Identify a pair of points between which diagonal of the cuboid can be drawn. Option (A) 𝐴 and 𝐢, option (B) 𝐸 and 𝐷, option (C) 𝐹 and 𝐢, option (D) 𝐺 and 𝐷, option (E) 𝐴 and 𝐺.

Here, we have a cuboid, which is often sometimes seen as a rectangular prism. When we’re asked to draw a diagonal of this cuboid, what we’re looking for is a line which passes through the interior of the cuboid, often called a space diagonal. Notice that it’s different to a face diagonal, which is a diagonal in two dimensions. So let’s say that the line is drawn between 𝐷 and 𝐡. We have then created a diagonal of the plane 𝐴𝐡𝐢𝐷. However, as this plane is in two dimensions, we have only created a face diagonal. Therefore, this line would not be a diagonal of the cuboid. In the same way, we could create the line between 𝐻 and 𝐢. However, once again, we’ve found a diagonal of the plane, this time 𝐢𝐷𝐻𝐺. And therefore, the diagonal would be a face diagonal but not a diagonal of the cuboid.

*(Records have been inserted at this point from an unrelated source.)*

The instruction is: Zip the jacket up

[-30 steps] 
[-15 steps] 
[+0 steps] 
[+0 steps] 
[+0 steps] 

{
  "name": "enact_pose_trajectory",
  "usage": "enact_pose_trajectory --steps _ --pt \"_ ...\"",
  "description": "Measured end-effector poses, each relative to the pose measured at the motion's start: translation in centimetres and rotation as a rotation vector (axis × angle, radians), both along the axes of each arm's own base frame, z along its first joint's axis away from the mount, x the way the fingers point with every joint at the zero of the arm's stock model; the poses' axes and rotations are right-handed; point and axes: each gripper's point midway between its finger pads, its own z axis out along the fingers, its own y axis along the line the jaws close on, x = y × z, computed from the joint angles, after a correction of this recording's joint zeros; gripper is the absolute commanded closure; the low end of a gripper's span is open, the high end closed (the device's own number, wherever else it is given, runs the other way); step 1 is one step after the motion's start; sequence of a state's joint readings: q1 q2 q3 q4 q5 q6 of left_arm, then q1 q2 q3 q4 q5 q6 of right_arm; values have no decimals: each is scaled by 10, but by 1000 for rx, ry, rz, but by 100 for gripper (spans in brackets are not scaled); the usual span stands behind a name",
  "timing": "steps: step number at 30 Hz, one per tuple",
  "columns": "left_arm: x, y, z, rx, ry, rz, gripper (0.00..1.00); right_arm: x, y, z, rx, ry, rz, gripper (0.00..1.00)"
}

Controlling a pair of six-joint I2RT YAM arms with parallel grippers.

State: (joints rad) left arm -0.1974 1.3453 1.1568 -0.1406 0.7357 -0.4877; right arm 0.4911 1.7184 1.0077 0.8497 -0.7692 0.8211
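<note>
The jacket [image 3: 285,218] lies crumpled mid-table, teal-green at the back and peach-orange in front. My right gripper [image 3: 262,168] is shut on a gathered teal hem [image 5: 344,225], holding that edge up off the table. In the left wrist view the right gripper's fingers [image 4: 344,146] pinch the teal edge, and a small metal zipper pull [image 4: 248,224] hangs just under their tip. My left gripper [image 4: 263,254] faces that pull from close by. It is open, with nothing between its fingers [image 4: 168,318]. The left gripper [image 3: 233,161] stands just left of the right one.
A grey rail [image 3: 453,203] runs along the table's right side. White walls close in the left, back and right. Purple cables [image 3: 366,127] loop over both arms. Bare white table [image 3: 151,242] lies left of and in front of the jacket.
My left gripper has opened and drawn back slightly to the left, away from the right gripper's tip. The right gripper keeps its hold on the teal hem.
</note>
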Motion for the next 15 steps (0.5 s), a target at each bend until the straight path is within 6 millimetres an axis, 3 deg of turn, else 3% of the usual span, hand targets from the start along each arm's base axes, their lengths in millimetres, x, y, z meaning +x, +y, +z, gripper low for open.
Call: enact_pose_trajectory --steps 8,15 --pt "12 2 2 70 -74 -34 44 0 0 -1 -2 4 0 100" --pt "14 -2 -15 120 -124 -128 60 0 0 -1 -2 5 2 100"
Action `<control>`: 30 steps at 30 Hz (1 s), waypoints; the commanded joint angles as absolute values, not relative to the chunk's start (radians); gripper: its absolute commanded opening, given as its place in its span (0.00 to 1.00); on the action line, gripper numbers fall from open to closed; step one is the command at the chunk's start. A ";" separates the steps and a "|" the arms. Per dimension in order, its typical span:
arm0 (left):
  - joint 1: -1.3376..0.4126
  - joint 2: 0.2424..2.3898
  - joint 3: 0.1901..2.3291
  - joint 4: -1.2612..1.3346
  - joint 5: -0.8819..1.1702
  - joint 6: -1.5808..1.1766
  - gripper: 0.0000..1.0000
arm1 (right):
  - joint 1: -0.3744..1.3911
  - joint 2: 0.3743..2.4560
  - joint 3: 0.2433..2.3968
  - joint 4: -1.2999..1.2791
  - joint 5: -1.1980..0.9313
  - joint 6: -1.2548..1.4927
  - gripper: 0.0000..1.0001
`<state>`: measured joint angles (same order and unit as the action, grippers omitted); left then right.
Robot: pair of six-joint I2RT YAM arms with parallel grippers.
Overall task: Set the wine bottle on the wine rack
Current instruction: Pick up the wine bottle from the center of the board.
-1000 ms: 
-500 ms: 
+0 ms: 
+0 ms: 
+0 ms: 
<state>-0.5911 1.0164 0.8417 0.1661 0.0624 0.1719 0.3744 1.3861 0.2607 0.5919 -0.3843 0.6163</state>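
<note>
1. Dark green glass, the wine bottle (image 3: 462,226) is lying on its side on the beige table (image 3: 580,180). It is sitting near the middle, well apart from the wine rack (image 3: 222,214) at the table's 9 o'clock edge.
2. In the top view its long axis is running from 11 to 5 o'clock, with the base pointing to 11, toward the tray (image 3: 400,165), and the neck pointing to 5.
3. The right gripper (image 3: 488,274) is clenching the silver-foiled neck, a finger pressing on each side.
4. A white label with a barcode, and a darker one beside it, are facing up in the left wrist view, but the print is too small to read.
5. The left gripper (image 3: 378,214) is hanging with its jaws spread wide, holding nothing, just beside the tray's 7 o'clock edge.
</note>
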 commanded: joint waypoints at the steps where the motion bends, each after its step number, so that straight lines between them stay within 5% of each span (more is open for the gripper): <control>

So what would a diagonal of the cuboid actually look like? Let’s say we wanted to start at vertex 𝐻 and create a diagonal from there. Drawing a line to vertex 𝐢 would give us a face diagonal. So instead, traveling in three dimensions through the interior of the cuboid would take us to vertex 𝐡. We can therefore say that 𝐻𝐡 is the diagonal of the cuboid. A diagonal of the cuboid starting at vertex 𝐷 and traveling through the interior of the cuboid would take us to vertex 𝐹.

And so 𝐷𝐹 is also a diagonal of the cuboid. In fact, there are a total of four space diagonals in a cuboid. Although it’s a little trickier to see on this diagram, the line joining 𝐢 and 𝐸 is a diagonal. And finally, 𝐴𝐺 is our fourth diagonal. Out of the answer options, (A) through (E), that we were given, the only one which is a pair of points between which a diagonal can be drawn is option (E), 𝐴 and 𝐺. The other four options here would all create face diagonals.

It’s important to note that when we’re working with the diagonals of three-dimensional shapes, for example, if we’re using the Pythagorean theorem, then the face diagonals will be a different length to the space diagonals. For example, the diagonal 𝐡𝐻 will be longer than the face diagonal 𝐡𝐸.

Let’s now look at some questions where we apply the Pythagorean theorem in three dimensions.

𝐴𝐡𝐢𝐷 𝐴 prime 𝐡 prime 𝐢 prime 𝐷 prime is a cube. Determine the lengths 𝐴 prime 𝐡 and 𝐴𝐢.

As we’re told that this is a cube, the first thing we can say is that all of the dimensions will be 97 centimeters. Let’s look at the first length we’re asked to find, 𝐴 prime 𝐡. This will be a face diagonal joining 𝐴 prime and 𝐡. As this is a cube, we know that we’ll have right angles in the corner of this face. We can therefore use the Pythagorean theorem to help us answer this. The Pythagorean theorem tells us that the square on the hypotenuse is equal to the sum of the squares on the other two sides. It can be helpful to draw the triangle in two dimensions so we can work with it a little bit easier. And when we’re drawing the triangle, it’s particularly useful to label the vertices.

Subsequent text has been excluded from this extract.